Information provided START

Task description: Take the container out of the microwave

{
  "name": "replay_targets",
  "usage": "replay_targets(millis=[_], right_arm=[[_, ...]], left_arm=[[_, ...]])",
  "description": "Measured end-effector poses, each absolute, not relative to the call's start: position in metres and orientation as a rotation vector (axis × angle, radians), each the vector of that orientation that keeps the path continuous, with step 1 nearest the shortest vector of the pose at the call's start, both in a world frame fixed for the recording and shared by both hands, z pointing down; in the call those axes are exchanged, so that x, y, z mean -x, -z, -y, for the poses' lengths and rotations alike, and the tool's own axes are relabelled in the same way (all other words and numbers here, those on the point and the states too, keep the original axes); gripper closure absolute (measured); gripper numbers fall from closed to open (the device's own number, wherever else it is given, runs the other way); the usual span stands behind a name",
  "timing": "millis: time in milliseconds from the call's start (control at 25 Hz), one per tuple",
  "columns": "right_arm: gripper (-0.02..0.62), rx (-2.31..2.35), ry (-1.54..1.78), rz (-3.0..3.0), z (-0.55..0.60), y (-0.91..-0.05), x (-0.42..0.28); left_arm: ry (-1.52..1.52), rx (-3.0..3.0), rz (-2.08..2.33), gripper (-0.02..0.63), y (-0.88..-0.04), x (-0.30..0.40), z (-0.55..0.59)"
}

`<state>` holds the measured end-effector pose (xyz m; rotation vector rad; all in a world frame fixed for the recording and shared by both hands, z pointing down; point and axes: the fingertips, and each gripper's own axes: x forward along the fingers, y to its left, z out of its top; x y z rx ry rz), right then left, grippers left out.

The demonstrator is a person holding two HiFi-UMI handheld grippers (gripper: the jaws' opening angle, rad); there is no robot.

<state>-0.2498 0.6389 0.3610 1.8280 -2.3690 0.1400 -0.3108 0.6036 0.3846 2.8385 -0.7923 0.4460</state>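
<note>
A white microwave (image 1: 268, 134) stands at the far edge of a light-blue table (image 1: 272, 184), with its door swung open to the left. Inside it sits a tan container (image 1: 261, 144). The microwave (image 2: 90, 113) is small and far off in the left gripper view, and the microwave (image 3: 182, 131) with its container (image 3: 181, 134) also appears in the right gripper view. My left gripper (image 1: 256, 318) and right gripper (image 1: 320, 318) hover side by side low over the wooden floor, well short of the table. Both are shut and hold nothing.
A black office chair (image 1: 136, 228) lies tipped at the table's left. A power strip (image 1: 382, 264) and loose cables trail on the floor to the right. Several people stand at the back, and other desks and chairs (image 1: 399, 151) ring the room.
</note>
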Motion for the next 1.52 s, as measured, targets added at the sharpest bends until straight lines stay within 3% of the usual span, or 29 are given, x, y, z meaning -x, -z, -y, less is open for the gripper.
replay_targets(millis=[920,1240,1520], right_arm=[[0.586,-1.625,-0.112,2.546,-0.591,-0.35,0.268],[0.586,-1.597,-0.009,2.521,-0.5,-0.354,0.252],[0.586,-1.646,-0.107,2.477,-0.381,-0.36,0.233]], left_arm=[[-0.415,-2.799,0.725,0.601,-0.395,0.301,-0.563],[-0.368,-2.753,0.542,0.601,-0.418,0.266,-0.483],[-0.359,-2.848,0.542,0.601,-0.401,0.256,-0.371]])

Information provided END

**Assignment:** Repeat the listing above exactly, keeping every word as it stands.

**Expected answer:**
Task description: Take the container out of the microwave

{
  "name": "replay_targets",
  "usage": "replay_targets(millis=[_], right_arm=[[_, ...]], left_arm=[[_, ...]])",
  "description": "Measured end-effector poses, each absolute, not relative to the call's start: position in metres and orientation as a rotation vector (axis × angle, radians), each the vector of that orientation that keeps the path continuous, with step 1 nearest the shortest vector of the pose at the call's start, both in a world frame fixed for the recording and shared by both hands, z pointing down; in the call those axes are exchanged, so that x, y, z mean -x, -z, -y, for the poses' lengths and rotations alike, and the tool's own axes are relabelled in the same way (all other words and numbers here, those on the point and the states too, keep the original axes); gripper closure absolute (measured); gripper numbers fall from closed to open (the device's own number, wherever else it is given, runs the other way); the usual span stands behind a name",
  "timing": "millis: time in milliseconds from the call's start (control at 25 Hz), one per tuple",
  "columns": "right_arm: gripper (-0.02..0.62), rx (-2.31..2.35), ry (-1.54..1.78), rz (-3.0..3.0), z (-0.55..0.60), y (-0.91..-0.05), x (-0.42..0.28); left_arm: ry (-1.52..1.52), rx (-3.0..3.0), rz (-2.08..2.33), gripper (-0.02..0.63), y (-0.88..-0.04), x (-0.30..0.40), z (-0.55..0.59)"
}

`<state>` holds the measured end-effector pose (xyz m; rotation vector rad; all in a world frame fixed for the recording and shared by both hands, z pointing down; point and axes: the fingertips, and each gripper's own axes: x forward along the fingers, y to its left, z out of its top; x y z rx ry rz), right then left, grippers left out.

The demonstrator is a person holding two HiFi-UMI handheld grippers (gripper: the jaws' opening angle, rad); there is no robot.

<state>-0.2498 0.6389 0.3610 1.8280 -2.3690 0.1400 -0.3108 0.6036 0.3846 2.8385 -0.7923 0.4460</state>
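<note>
A white microwave (image 1: 268, 134) stands at the far edge of a light-blue table (image 1: 272, 184), with its door swung open to the left. Inside it sits a tan container (image 1: 261, 144). The microwave (image 2: 90, 113) is small and far off in the left gripper view, and the microwave (image 3: 182, 131) with its container (image 3: 181, 134) also appears in the right gripper view. My left gripper (image 1: 256, 318) and right gripper (image 1: 320, 318) hover side by side low over the wooden floor, well short of the table. Both are shut and hold nothing.
A black office chair (image 1: 136, 228) lies tipped at the table's left. A power strip (image 1: 382, 264) and loose cables trail on the floor to the right. Several people stand at the back, and other desks and chairs (image 1: 399, 151) ring the room.
</note>
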Motion for the next 1.52 s, as measured, targets added at the sharpest bends until straight lines stay within 3% of the usual span, or 29 are given, x, y, z meaning -x, -z, -y, less is open for the gripper.
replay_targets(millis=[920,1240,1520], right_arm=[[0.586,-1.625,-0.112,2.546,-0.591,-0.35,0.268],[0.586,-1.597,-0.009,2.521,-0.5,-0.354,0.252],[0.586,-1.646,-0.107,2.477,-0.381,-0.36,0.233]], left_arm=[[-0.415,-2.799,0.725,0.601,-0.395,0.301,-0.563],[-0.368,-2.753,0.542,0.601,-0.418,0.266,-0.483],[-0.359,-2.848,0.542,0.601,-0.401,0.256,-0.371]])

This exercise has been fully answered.